EXERCISE —
Reproduce the data in full, exactly as it appears.
Top of DATASET SECTION
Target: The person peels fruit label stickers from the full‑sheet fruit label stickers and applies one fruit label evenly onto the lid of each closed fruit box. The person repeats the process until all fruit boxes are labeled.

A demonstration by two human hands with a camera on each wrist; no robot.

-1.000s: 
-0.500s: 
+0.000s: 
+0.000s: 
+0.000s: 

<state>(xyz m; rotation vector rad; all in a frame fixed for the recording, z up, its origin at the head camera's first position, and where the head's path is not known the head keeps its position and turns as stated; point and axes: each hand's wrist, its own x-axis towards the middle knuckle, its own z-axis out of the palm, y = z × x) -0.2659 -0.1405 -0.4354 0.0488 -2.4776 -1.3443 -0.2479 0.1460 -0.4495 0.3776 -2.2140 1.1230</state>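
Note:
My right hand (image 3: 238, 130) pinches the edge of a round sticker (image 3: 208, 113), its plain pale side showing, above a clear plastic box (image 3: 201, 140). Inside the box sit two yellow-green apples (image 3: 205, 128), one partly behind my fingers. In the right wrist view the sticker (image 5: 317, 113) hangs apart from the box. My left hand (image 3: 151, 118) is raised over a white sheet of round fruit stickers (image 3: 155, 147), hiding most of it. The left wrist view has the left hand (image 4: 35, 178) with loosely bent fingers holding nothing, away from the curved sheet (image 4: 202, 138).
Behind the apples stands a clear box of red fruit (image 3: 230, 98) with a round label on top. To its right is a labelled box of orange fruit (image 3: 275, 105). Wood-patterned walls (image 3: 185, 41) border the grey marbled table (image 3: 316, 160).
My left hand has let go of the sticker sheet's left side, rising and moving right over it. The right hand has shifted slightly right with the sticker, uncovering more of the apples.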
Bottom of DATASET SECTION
OUTPUT BELOW —
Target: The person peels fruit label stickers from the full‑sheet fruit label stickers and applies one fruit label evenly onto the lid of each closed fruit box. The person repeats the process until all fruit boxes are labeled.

A demonstration by two human hands with a camera on each wrist; no robot.

-1.000s: 
-0.500s: 
+0.000s: 
+0.000s: 
+0.000s: 

<state>(xyz m; rotation vector rad; all in a frame fixed for the recording, z up, its origin at the head camera's first position, and where the head's path is not known the head keeps its position and turns as stated; point and axes: each hand's wrist, its own x-axis towards the middle knuckle, its own z-axis out of the palm, y = z × x) -0.2659 -0.1405 -0.4354 0.0488 -2.4776 -1.3443 -0.2479 0.1460 -0.4495 0.3776 -2.2140 1.1230</state>
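Note:
My right hand (image 3: 238, 130) pinches the edge of a round sticker (image 3: 208, 113), its plain pale side showing, above a clear plastic box (image 3: 201, 140). Inside the box sit two yellow-green apples (image 3: 205, 128), one partly behind my fingers. In the right wrist view the sticker (image 5: 317, 113) hangs apart from the box. My left hand (image 3: 151, 118) is raised over a white sheet of round fruit stickers (image 3: 155, 147), hiding most of it. The left wrist view has the left hand (image 4: 35, 178) with loosely bent fingers holding nothing, away from the curved sheet (image 4: 202, 138).
Behind the apples stands a clear box of red fruit (image 3: 230, 98) with a round label on top. To its right is a labelled box of orange fruit (image 3: 275, 105). Wood-patterned walls (image 3: 185, 41) border the grey marbled table (image 3: 316, 160).
My left hand has let go of the sticker sheet's left side, rising and moving right over it. The right hand has shifted slightly right with the sticker, uncovering more of the apples.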

There is nothing further to this answer.